Debt Service Coverage Ratio
The debt service coverage ratio improved to 11.24 from 9.12, showing a strong
capacity to service debt obligations. Despite increased borrowings, the
company’s earnings are sufficient to comfortably cover interest and principal
repayments. This indicates financial stability in the short term, though
sustainability will depend on consistent earnings growth.
Return on Equity
Return on equity declined sharply to 0.20 from 0.51, indicating reduced returns
for shareholders. Even though profits increased, the significant rise in equity
capital diluted returns. This suggests that the company has not yet been able
to efficiently deploy the additional equity funds to generate proportional
earnings.
Inventory Turnover Ratio
The inventory turnover ratio decreased to 4.94 from 5.42, indicating slower
movement of inventory. This aligns with the sharp increase in inventory levels
and suggests possible overstocking or slower sales. Lower efficiency in
inventory management can tie up working capital and negatively impact
liquidity.
Trade Account Receivables
Ratio
The receivables turnover ratio improved to 21.34 from 17.68, indicating faster
collection of receivables. This is a positive sign of improved credit
management and efficient collection processes, helping partially offset the
working capital pressures.
Trade Account Payables
Ratio
The payables turnover ratio dropped drastically to 14.54 from 143.80,
indicating the company is taking significantly longer to pay its suppliers.

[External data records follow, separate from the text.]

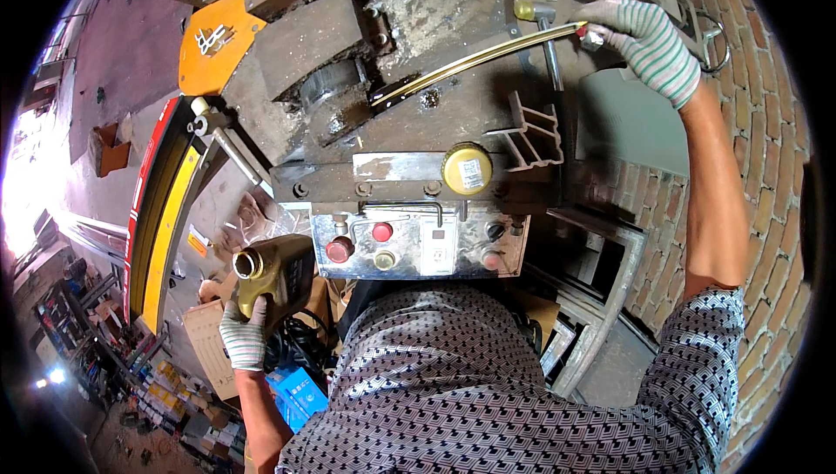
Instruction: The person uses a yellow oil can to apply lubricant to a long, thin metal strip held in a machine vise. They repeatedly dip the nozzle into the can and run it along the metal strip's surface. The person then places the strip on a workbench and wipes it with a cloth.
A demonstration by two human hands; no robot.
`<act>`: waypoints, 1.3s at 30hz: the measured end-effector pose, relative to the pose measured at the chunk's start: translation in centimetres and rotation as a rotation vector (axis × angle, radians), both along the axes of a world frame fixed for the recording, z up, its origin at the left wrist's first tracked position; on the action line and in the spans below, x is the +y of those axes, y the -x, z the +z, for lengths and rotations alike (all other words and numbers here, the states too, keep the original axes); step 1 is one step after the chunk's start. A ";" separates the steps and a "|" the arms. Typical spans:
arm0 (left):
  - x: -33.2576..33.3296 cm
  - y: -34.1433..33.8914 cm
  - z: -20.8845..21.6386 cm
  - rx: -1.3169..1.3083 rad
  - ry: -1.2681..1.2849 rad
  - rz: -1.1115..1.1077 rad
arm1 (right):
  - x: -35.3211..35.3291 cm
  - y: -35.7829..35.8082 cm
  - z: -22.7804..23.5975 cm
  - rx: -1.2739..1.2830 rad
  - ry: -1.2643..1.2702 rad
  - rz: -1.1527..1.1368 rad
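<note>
On the left, my gloved left hand (246,333) is closed round a dark gold plastic bottle (277,278), tilted, its mouth uncapped. My right hand (651,45), in a green-striped white glove, is closed at the upper right. Its fingers pinch the end of a long, thin gold-coloured strip (488,54), where a small red and white piece (589,36) shows; I cannot make out what that piece is. Across the machine bed the strip slants, its far end close to a dark round machine part (335,95). A round gold lid (468,168) with a white label lies at the bed's front edge.
A hammer (549,49) and a cut metal profile (533,136) lie on the right of the machine bed. Buttons sit on the control panel (418,243) before me. An orange plate (218,43) holds small metal pieces. Metal frames (601,317) stand at lower right, cardboard (207,348) at lower left.
</note>
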State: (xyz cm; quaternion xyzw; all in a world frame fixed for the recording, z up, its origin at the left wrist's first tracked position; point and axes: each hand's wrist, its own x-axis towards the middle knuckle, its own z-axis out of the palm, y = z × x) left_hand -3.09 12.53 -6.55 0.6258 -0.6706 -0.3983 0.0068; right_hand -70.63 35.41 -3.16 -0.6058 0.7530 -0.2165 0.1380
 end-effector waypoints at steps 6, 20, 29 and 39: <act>-0.3 -0.5 -0.1 -0.001 -0.012 0.031 | -0.3 -0.5 0.3 0.002 0.000 -0.029; 0.1 0.2 0.2 0.070 -0.022 0.030 | -0.1 -0.5 -0.5 0.052 -0.033 -0.028; 0.5 -0.3 0.9 0.054 -0.022 0.045 | -0.3 0.2 -0.5 0.025 -0.045 -0.012; 0.5 -1.3 1.1 0.014 -0.025 0.060 | 0.3 2.0 4.5 -0.175 -0.002 -0.019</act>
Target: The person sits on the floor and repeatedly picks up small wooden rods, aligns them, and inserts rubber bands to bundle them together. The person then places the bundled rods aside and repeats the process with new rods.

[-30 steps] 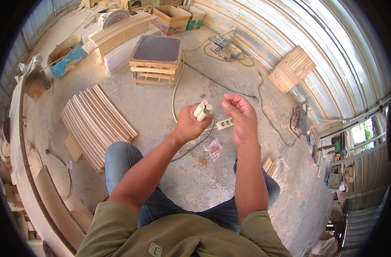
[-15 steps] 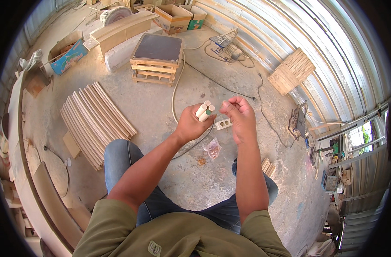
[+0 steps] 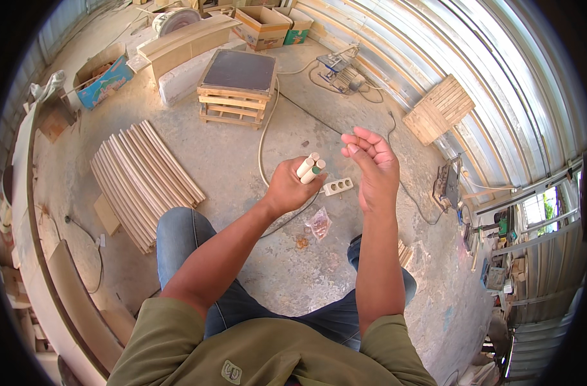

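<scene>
My left hand (image 3: 288, 186) is wrapped round a small bundle of pale wooden dowels (image 3: 310, 168), held with their ends pointing up and away from me. One dowel end is green. To the right, my right hand (image 3: 374, 168) is raised apart from the bundle, its fingers curled and the thumb near the index fingertip. Whatever lies between those fingertips, if anything, is too small to make out. On the floor below the hands lies a clear plastic bag (image 3: 319, 223) with small reddish contents. A white power strip (image 3: 338, 186) rests just beyond it.
Long wooden rods (image 3: 145, 183) lie side by side on the floor at left. A slatted wooden crate with a dark top (image 3: 237, 72) stands ahead. Cables cross the floor to a power tool (image 3: 346, 76). More short dowels (image 3: 405, 253) lie by my right leg.
My right hand has moved up and to the right, away from the dowels, and its fingers have spread a little. My left hand keeps its hold, nearly in place.
</scene>
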### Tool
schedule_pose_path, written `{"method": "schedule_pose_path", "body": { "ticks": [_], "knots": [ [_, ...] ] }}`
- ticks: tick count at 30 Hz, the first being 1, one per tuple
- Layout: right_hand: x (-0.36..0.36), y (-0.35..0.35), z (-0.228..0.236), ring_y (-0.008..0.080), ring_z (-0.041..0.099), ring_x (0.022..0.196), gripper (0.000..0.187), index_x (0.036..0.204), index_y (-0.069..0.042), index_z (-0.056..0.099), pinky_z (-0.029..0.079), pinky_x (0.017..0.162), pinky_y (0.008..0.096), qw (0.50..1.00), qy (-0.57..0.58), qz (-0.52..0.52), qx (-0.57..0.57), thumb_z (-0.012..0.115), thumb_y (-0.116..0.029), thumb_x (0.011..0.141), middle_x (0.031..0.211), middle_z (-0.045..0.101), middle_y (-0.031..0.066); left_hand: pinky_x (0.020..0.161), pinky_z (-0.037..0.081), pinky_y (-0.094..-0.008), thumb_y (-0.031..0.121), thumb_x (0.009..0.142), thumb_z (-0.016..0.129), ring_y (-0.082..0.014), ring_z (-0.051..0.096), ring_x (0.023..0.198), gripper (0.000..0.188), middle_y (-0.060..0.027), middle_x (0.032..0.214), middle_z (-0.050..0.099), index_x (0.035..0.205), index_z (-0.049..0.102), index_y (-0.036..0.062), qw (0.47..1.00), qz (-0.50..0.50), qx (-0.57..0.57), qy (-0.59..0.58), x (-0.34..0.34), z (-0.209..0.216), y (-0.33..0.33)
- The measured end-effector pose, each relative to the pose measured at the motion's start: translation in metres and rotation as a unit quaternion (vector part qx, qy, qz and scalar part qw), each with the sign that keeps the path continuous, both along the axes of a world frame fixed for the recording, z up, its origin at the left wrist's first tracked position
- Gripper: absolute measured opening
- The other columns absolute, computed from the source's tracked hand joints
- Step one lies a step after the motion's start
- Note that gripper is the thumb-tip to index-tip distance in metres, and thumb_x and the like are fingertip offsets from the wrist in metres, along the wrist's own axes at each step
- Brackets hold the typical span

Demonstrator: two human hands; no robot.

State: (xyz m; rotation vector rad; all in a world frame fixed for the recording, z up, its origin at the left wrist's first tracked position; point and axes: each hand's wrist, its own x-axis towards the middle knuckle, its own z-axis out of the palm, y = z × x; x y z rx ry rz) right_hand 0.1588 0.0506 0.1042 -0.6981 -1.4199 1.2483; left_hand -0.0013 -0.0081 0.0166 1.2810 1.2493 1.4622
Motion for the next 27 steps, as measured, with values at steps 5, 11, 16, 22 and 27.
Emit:
{"method": "schedule_pose_path", "body": {
  "ticks": [5,11,16,22,27],
  "knots": [
    [0.006,-0.004,0.008,0.0144,0.074,0.09,0.039,0.136,-0.002,0.064,0.056,0.079,0.0253,0.996,-0.086,0.016,-0.031,0.072,0.0,0.098,0.128,0.076,0.0176,0.072,0.053,-0.0346,0.017,0.091,0.079,-0.0137,0.062,0.075,0.017,-0.0058,0.08,0.07,0.094,0.069,0.0037,1.0,-0.002,-0.003,-0.002,-0.001,0.002,-0.002],
    [-0.004,-0.01,0.028,0.0127,0.074,0.083,0.039,0.127,-0.004,0.065,0.056,0.069,0.0255,0.961,-0.256,0.083,0.07,0.082,-0.016,0.094,0.131,0.076,0.0154,0.072,0.053,-0.0337,0.015,0.091,0.078,-0.013,0.062,0.076,0.015,-0.0049,0.081,0.071,0.094,0.069,0.0045,0.999,-0.01,0.021,-0.022,-0.001,-0.004,0.001],
    [-0.023,-0.024,0.039,0.0182,0.076,0.082,0.053,0.116,-0.006,0.067,0.058,0.071,0.0318,0.821,-0.511,0.059,0.249,0.094,-0.031,0.078,0.114,0.08,0.0114,0.074,0.055,-0.0308,0.011,0.091,0.078,-0.0072,0.064,0.085,0.011,0.0014,0.091,0.073,0.095,0.069,0.0068,0.997,-0.037,0.063,-0.035,-0.003,-0.011,0.004],
    [-0.032,-0.027,0.036,0.0219,0.074,0.076,0.052,0.113,-0.01,0.07,0.056,0.067,0.0361,0.797,-0.545,0.026,0.259,0.094,-0.036,0.075,0.095,0.078,0.0089,0.081,0.056,-0.0312,0.009,0.091,0.078,-0.0078,0.065,0.089,0.014,0.0014,0.097,0.074,0.102,0.071,0.0081,0.993,-0.044,0.098,-0.044,-0.004,-0.013,0.006],
    [-0.015,-0.039,0.015,0.0313,0.073,0.076,0.034,0.1,-0.009,0.068,0.055,0.068,0.0435,0.848,-0.491,-0.019,0.198,0.085,-0.035,0.086,0.09,0.076,0.0081,0.077,0.055,-0.0348,0.012,0.089,0.078,-0.0164,0.067,0.08,0.013,-0.0065,0.088,0.074,0.097,0.07,0.0064,0.995,-0.004,0.097,-0.025,-0.004,-0.013,0.013]
  ]
}}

While this may temporarily ease cash flow pressures, it could strain supplier
relationships and may not be sustainable in the long term.
Net Capital Turnover Ratio
The net capital turnover ratio declined to 2.25 from 4.42, suggesting reduced
efficiency in utilizing capital to generate revenue. This may be due to the
recent increase in capital employed not yet translating into proportional sales
growth, reflecting a transitional phase of expansion.
Net Profit Ratio
The net profit ratio improved slightly to 0.07 from 0.06, indicating marginal
improvement in profitability. While the increase is positive, margins remain
relatively low, suggesting that cost pressures or pricing constraints still
limit overall profitability.
Return on Capital Employed
Return on capital employed decreased significantly to 0.17 from 0.47,
indicating lower efficiency in generating returns from total capital employed.
This reflects the impact of large capital investments that have not yet yielded
proportional operating profits.
Return on Investment
Return on investment improved to 0.10 from 0.01, showing better returns from
investments compared to the previous year. Although still modest, this
improvement suggests that some of the company’s investments are beginning to
generate returns, but overall efficiency remains an area for improvement.